The Tel Dan Stele fragment, dark basalt with incised Aramaic letters
Oren Rozen, CC BY-SA 4.0 — source

An Aramean king — most scholars think Hazael of Damascus — set up this stone at Dan to celebrate victories over Israel and Judah. Its ninth line calls Judah's ruling family bytdwd, “the House of David.” Before its discovery in 1993, no text outside the Bible named David at all, and some scholars argued he was legend. Here an enemy of Israel, writing barely a century and a half after David's lifetime, treats his dynasty as an ordinary political fact.

What it is
Fragments of a basalt victory monument carved with an Aramaic inscription
Date of artifact
c. 840 BC
Discovered
Tel Dan, northern Israel, 1993 (Avraham Biran's excavation)
Where it is now
Israel Museum, Jerusalem
Related to
King David — his dynasty, called the “House of David”
Scripture
2 Samuel 7 · 2 Kings 8–9
What this find showsDavid was remembered in the ninth century BC as the real founder of Judah's royal house — by Israel's enemies, not its own scribes.

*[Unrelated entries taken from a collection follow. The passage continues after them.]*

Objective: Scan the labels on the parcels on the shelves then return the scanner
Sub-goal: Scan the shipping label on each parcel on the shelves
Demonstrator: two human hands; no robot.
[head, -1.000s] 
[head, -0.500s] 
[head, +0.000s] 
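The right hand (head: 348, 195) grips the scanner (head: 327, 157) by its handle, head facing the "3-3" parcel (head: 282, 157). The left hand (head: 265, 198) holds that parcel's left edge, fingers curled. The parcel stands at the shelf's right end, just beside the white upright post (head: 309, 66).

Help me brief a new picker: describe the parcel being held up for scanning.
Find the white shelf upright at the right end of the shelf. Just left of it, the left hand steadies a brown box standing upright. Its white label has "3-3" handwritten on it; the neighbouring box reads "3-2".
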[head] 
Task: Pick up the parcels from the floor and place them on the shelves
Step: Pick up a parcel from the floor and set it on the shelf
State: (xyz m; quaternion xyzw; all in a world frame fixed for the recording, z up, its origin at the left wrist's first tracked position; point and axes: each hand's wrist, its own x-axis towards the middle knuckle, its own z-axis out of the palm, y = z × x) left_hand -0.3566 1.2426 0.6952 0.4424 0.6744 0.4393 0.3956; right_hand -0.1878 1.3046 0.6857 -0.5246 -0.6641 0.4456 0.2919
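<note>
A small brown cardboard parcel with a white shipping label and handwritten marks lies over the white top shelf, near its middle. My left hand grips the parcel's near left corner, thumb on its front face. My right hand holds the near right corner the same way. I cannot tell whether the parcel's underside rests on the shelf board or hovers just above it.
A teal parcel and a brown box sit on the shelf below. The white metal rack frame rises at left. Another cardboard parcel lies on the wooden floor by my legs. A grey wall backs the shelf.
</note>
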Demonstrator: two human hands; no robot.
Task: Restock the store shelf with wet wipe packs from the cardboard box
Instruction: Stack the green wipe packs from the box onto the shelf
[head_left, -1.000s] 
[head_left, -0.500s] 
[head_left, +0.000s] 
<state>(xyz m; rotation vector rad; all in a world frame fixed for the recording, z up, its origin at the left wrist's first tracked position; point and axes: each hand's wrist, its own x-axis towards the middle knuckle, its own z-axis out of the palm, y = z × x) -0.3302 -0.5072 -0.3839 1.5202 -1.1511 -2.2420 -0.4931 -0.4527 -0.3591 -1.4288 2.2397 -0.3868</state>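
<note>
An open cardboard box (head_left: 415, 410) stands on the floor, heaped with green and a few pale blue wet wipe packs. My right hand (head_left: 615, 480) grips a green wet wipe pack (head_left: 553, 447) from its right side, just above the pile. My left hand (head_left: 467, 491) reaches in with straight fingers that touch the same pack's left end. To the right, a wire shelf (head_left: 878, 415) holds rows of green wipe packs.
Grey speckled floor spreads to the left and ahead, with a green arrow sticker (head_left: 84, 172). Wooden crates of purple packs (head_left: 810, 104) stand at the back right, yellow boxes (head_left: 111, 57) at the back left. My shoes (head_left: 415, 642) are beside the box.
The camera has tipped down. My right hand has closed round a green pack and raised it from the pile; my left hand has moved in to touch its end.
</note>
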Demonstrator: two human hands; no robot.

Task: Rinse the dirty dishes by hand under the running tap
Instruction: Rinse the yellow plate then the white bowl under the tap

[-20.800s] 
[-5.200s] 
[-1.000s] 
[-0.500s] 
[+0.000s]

What it does not proveIt tells us nothing about the size of David's kingdom or the events of his life — Goliath, the census, the psalms. It attests the dynasty's name, not the stories.
Contested: A small minority once read bytdwd as a place name rather than “House of David”; the dynastic reading is now the broad scholarly consensus, though the reconstruction of the two kings' names in the broken lines remains partly conjectural.